Now we want to compute $L_\tilde{X} \tilde{Y}$ and thus we need to compute an expression for $\phi_{-t,*}\tilde{Y}(e)$, where $\phi_{t}$ is the flow of the vector field $\tilde{X}$. Now we make the computation.
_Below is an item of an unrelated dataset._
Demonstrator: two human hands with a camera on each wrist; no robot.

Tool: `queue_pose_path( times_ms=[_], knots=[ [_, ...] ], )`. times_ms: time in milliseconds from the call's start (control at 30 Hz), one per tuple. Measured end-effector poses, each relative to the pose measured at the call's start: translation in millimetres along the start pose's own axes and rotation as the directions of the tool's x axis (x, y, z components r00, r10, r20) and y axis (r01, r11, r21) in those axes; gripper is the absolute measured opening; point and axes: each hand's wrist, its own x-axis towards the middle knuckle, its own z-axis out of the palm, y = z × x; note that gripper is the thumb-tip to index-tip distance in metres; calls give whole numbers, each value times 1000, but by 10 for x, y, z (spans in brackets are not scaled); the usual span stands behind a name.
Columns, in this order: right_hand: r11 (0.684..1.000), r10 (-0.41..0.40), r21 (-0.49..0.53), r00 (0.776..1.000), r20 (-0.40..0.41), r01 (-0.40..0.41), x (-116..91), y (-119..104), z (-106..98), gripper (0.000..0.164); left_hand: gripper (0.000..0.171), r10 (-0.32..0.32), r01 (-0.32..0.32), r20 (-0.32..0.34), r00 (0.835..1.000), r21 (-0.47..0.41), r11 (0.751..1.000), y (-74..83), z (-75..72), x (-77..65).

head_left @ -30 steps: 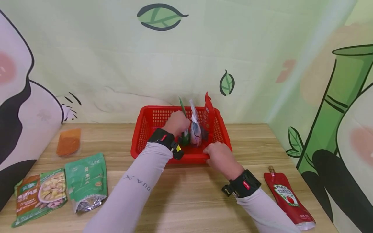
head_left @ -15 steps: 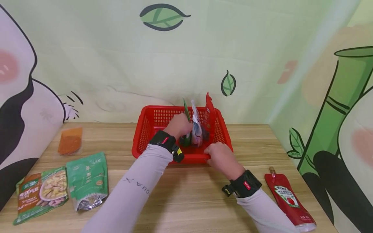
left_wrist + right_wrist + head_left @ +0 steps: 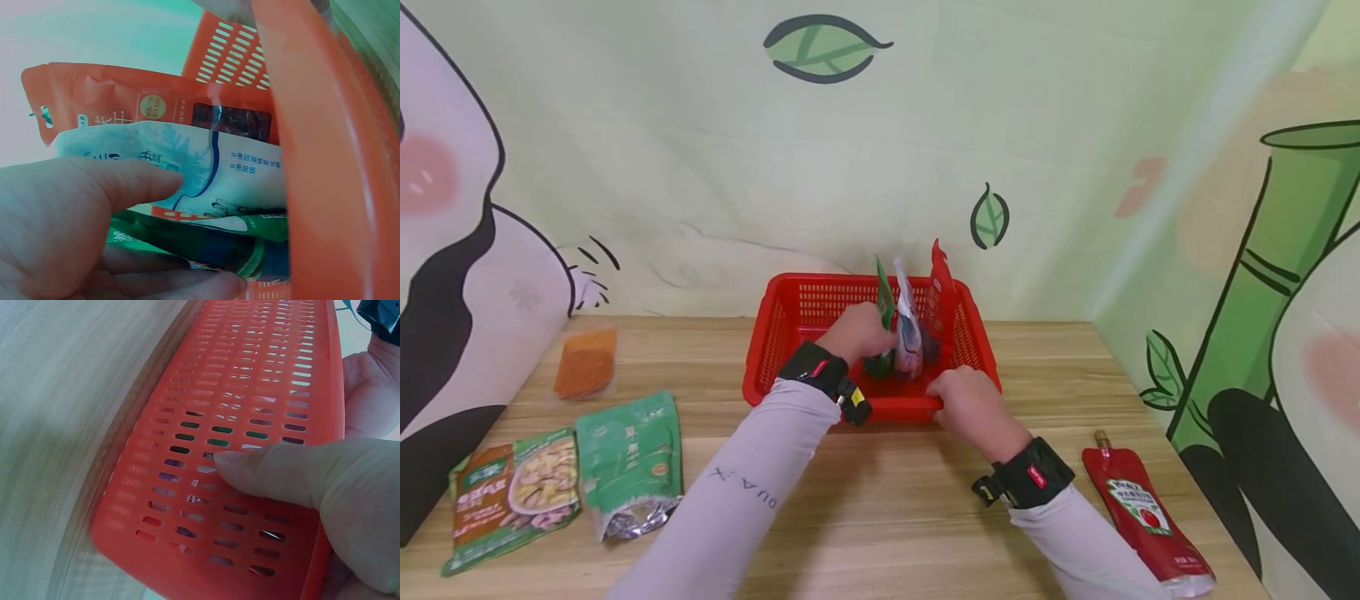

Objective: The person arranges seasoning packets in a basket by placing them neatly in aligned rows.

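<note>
The left hand (image 3: 856,332) is down in the basket (image 3: 880,408), its grip loose: the thumb stretches out before the white bag (image 3: 908,329), the fingers lie along the green bag (image 3: 884,296), which stands between them. Whether the thumb touches the white bag, I cannot tell. The right hand (image 3: 972,407) grips the basket's near rim, thumb against the outer wall. The red bag (image 3: 939,296) stands right of the white one. On the table (image 3: 865,533), left of the basket, lie an orange packet (image 3: 587,362), a green pouch (image 3: 631,462) and a brown bag (image 3: 512,500); the ketchup (image 3: 1146,521) lies to the right, cap toward the wall
</note>
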Motion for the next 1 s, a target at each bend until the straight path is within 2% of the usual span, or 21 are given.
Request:
queue_pose_path(
  times_ms=[167,300,433,533,633,800,900,1000],
  knots=[
    [1000,19,14,1000,15,-19,-2,29,12,5,34,-14,14,20,1000,-9,1000,-16,-29,-60],
    [999,23,27,1000,12,-24,1,34,30,5,33,-6,7,-8,1000,24,1000,-46,-64,-143],
    [999,22,26,1000,1,-22,5,24,39,5,29,27,-22,-72,997,80,997,-76,-74,-270],
    [1000,19,22,1000,-5,-19,2,15,39,5,31,74,-57,-140,987,119,991,-98,-69,-432],
    [1000,14,15,1000,-9,-14,2,8,35,5,35,156,-130,-217,964,129,983,-171,-70,-645],
    [1000,-1,18,1000,-8,1,7,1,28,5,27,320,-295,-324,890,126,947,-385,-54,-994],
    [1000,-4,17,1000,-7,4,4,5,25,5,23,364,-351,-352,862,105,931,-522,-21,-1173],
    [1000,-5,19,1000,-9,5,0,7,29,6,22,380,-376,-376,845,88,922,-666,14,-1327]
  ],
)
$${\phi_{-t,*}\tilde{Y}(e)} = {DR_{\exp(-tX)}\tilde{Y}(\exp(tX))} = {DR_{\exp(-tX)} (DL_{\exp(tX)}Y)} = {D(\operatorname{Ad}(\exp(tX))Y} = {\operatorname{Ad}(\exp(tX))_*Y}$$

Here for $\psi$ a map from $G$ to itself by $D\psi$ we mean the map on tangent bundles. Here the first equality follows from the fact that the curve $x\exp(tX)$ passes through $x$ and that $\frac{\Bbb d}{\Bbb dt}(x\exp(tX)) = xX = \tilde{X}(x)$ and hence this is the unique curve passing though $x$ with the given derivative and hence it is the flow of $\tilde{X}$. Second equality follows from the left invariance of vector field. Now, using this we have beginning from the second definition of Lie brackets:

$$[X,Y] = [\tilde{X}\tilde{Y}](e) = L_\tilde{X} \tilde{Y} = \lim_{t \rightarrow 0}\frac{\phi_{-t,*}Y - Y}{t} = \lim_{t \rightarrow 0}\frac{\operatorname{Ad}(\exp(tX)_{*}Y - Y}{t} = \operatorname{ad}(X)(Y).$$

I hope that answers your question.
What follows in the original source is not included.